== ASSIGNMENT ==
Only the lines from the first line of the records through the line containing "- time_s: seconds" belong in the answer. Copy them exactly.

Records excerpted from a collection
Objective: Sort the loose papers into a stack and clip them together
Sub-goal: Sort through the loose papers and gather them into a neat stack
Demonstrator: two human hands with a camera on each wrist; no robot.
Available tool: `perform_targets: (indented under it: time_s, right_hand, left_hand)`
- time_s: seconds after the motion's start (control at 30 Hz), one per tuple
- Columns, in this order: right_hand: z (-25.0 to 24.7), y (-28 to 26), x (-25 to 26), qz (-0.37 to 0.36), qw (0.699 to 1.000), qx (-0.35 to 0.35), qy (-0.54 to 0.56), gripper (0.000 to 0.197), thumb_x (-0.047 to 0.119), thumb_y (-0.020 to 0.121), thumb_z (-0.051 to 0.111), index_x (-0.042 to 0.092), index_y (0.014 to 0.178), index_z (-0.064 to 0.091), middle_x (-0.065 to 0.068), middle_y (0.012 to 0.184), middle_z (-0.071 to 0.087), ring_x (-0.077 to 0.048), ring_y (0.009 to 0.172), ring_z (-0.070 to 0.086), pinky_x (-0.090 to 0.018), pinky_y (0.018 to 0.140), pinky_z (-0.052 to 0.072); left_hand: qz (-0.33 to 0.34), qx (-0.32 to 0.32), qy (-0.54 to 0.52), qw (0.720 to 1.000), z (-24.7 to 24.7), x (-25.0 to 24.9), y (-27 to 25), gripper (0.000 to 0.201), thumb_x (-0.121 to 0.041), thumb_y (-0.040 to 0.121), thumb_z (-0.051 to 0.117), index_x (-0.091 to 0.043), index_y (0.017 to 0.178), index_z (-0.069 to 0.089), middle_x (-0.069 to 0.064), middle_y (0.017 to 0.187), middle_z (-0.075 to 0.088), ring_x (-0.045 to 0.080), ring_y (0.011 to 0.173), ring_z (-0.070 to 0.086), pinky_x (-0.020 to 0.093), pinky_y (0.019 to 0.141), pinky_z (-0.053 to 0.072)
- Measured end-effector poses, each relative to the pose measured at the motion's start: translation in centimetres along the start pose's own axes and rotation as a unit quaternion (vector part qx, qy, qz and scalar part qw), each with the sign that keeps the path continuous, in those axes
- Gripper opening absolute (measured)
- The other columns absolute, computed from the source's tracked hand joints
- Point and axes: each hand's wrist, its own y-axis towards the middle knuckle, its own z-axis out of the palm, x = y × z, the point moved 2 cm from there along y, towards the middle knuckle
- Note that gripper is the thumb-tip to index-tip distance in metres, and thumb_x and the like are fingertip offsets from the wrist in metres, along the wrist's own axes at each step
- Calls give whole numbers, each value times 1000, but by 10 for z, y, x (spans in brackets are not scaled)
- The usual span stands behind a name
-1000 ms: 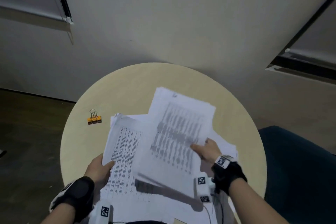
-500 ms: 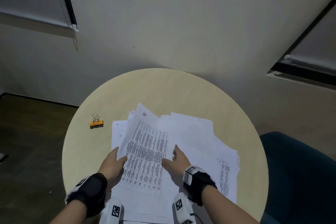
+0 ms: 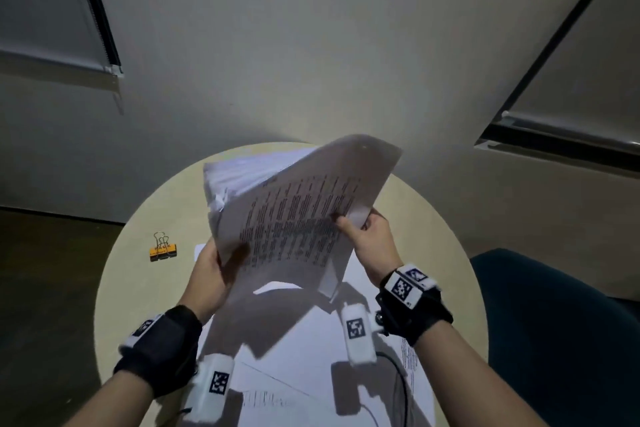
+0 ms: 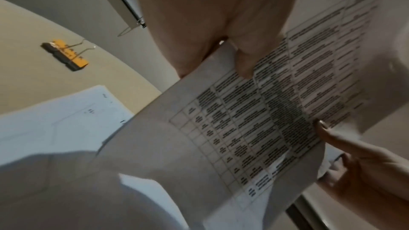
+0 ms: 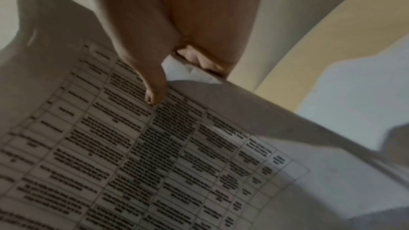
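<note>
A bundle of printed papers (image 3: 294,215) is held up off the round table, tilted away from me, with a table of text on its top sheet (image 4: 265,120) (image 5: 143,155). My left hand (image 3: 211,267) grips its left edge, thumb (image 4: 243,66) on the printed face. My right hand (image 3: 367,239) pinches the right edge, thumb (image 5: 155,90) on top and fingers behind. More white sheets (image 3: 311,357) (image 4: 55,120) lie flat on the table beneath. An orange and black binder clip (image 3: 162,250) (image 4: 65,55) lies on the table to the left, apart from both hands.
The round beige table (image 3: 156,218) stands against a pale wall. A dark blue chair (image 3: 561,340) is at the right. Dark floor (image 3: 45,288) lies to the left. A black cable (image 3: 394,367) runs over the flat sheets near my right wrist.
The papers lay on the table with both hands gathering them. Now both hands have lifted a bundle up and tilted it away. The binder clip has not moved.
</note>
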Motion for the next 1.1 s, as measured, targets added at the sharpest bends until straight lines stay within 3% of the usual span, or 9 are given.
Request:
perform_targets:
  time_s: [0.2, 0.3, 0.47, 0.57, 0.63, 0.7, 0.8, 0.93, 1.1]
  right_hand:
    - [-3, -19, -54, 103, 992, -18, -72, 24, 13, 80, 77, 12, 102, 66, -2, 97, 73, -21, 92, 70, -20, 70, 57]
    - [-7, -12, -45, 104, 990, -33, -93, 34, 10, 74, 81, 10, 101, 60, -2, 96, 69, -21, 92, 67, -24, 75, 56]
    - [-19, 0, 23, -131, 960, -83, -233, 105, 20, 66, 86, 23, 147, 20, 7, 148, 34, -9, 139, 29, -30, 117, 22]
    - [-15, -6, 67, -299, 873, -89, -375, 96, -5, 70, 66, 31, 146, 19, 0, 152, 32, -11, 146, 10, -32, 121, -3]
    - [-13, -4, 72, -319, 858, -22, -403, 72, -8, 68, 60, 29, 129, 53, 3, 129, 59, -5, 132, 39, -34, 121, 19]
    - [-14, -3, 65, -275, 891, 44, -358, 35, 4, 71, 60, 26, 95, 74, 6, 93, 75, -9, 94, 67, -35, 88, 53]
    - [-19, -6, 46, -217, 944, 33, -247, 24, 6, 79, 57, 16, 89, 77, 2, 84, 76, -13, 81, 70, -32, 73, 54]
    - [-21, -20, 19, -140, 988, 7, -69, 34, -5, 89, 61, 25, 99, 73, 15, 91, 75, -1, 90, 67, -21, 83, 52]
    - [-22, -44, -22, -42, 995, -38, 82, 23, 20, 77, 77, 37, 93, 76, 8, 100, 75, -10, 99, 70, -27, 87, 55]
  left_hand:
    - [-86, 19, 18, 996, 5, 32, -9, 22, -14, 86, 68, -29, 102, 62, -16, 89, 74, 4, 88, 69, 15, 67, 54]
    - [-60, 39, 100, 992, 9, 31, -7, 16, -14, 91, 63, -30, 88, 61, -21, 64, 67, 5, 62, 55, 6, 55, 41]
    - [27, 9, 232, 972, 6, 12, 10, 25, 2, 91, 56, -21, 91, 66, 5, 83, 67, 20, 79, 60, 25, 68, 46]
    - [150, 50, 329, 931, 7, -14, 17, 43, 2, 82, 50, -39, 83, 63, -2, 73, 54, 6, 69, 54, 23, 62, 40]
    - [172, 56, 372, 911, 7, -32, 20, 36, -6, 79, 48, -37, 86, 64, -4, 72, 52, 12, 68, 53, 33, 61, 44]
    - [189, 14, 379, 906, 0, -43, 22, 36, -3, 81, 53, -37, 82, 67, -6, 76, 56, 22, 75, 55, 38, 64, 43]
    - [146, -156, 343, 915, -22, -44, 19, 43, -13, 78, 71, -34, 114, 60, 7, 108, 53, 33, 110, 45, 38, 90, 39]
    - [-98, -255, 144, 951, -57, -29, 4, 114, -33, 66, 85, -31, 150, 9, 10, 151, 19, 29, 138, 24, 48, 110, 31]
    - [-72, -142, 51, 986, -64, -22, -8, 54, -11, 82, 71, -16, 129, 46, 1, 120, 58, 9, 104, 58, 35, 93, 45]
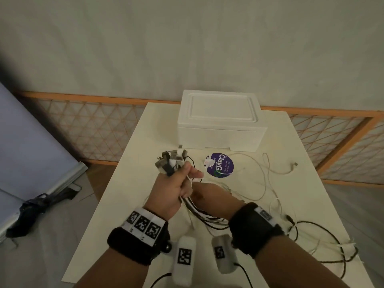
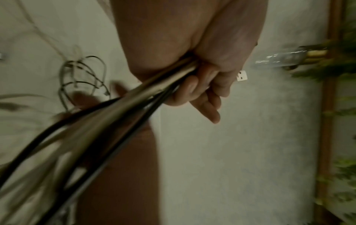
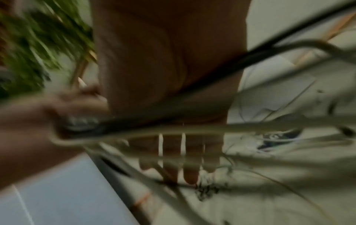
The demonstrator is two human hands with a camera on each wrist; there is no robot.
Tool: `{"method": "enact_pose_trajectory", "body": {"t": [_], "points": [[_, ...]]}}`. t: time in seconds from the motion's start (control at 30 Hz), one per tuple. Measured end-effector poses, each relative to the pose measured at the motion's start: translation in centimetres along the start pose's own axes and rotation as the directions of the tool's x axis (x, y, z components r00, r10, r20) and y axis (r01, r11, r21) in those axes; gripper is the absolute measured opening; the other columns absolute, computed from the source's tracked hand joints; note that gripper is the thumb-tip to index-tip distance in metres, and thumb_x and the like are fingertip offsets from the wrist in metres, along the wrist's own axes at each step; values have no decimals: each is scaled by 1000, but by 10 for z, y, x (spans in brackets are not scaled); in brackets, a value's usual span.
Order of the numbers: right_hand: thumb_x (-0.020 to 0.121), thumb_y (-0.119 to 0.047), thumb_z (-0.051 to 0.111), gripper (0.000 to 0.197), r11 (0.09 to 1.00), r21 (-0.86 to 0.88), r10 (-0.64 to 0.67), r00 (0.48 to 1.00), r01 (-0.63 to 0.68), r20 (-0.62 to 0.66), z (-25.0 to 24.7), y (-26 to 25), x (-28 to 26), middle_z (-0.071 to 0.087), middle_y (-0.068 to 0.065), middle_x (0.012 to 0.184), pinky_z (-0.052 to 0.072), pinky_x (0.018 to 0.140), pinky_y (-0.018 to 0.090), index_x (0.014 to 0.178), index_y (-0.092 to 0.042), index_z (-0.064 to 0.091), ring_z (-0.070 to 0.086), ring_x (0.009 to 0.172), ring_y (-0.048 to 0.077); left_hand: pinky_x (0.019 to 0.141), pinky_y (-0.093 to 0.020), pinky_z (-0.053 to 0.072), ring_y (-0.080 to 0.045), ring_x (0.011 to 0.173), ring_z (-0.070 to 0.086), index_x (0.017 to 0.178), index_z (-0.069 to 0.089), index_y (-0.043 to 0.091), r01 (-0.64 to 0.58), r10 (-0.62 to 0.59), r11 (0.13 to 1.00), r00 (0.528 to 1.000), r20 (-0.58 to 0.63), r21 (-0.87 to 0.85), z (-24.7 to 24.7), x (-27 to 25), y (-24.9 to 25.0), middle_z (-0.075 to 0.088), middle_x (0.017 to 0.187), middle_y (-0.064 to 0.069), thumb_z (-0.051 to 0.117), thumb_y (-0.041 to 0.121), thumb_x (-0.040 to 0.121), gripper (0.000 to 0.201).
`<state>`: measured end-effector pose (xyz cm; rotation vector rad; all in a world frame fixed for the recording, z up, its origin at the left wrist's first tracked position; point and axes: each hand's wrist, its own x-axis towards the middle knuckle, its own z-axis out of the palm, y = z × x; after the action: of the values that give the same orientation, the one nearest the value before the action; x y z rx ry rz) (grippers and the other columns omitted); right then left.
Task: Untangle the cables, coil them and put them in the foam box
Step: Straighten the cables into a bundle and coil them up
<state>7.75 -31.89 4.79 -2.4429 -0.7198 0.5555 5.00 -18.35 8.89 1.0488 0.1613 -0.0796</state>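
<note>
- Clamping the cables (image 1: 199, 210) below their plugs (image 1: 171, 161), the left hand (image 1: 172, 192) kept ends gathered at frame centre.
- Right hand (image 1: 209, 196) combed with straight fingers (grasping nothing) to separate strands.

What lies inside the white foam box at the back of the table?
Nothing inside can be seen: the foam box has its lid on. The cables are outside, on the table and in the left hand.

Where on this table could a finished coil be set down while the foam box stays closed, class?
Free: the bare table along its left edge, bordered by the foam box behind and the left hand beside it. Crowded: right of the purple sticker and the near right corner, where loose cables sprawl. The lid is on the box.
</note>
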Motion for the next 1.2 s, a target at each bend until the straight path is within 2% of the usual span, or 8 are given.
{"method": "enact_pose_trajectory", "body": {"t": [0.13,0.27,0.5,0.63,0.73,0.83,1.03,1.2], "points": [[92,-20,53,20,978,-149,151,988,-147,14,-5,42,20,68,5,108,38,82,22,105,-15,68,60,104,22,38,-17,33,-4,32,31,66,64,12,-140,140,989,990,4,-49,-16,-8,42,67,65,-7,73,32,77,24],[95,-16,48,22,959,-124,218,942,-256,-256,-42,74,20,68,7,107,40,85,26,104,-13,68,60,101,23,36,-15,32,-1,32,30,68,61,16,-192,193,970,981,-11,-148,-47,-19,69,51,53,4,86,44,59,38],[92,-8,48,16,932,-8,308,805,-362,-508,-100,98,19,66,12,88,46,75,35,91,-7,64,60,86,31,35,-16,23,-2,30,22,60,56,18,-163,120,967,970,-213,-196,-84,-26,83,33,40,10,47,32,87,32],[92,-9,48,17,913,373,370,723,-167,-584,-110,75,21,66,5,83,52,69,34,82,-15,60,61,73,21,34,-16,21,-3,32,16,60,57,16,-93,47,980,967,-250,-175,-91,-21,73,32,41,9,49,30,86,31],[93,-20,53,14,941,295,312,775,-169,-550,-115,53,20,69,3,85,49,69,27,86,-17,64,62,74,18,34,-15,22,-1,31,26,65,57,14,-86,44,984,966,-256,-154,-90,-12,65,39,46,7,47,28,93,32],[85,-18,61,31,941,-109,214,813,-320,-542,-111,35,13,62,-3,120,42,98,33,115,-22,63,54,113,20,34,-15,23,-2,31,26,69,57,12,-99,70,988,970,-235,-115,-81,-4,65,44,50,6,48,28,93,30],[76,-51,71,75,974,43,-201,932,224,-303,-75,-43,-5,43,-10,141,24,106,16,140,-28,40,35,129,3,36,-16,21,-4,33,24,69,50,10,-99,98,995,987,-127,1,-44,6,67,36,46,5,56,31,81,25],[80,-57,63,76,955,-51,-296,915,293,-273,-45,-46,6,52,-3,134,27,101,16,141,-19,40,43,126,12,36,-18,20,-4,33,24,69,51,10,-113,112,994,989,-93,3,-17,9,73,32,44,7,60,33,78,26]]}}
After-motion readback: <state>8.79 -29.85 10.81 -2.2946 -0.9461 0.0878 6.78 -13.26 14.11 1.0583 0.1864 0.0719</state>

== SOLUTION BELOW ==
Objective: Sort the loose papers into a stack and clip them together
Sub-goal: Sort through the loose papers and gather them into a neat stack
Demonstrator: two human hands with a camera on each wrist; no robot.
Available tool: `perform_targets: (indented under it: time_s, right_hand, left_hand)`
- time_s: seconds after the motion's start (control at 30 Hz), one per tuple

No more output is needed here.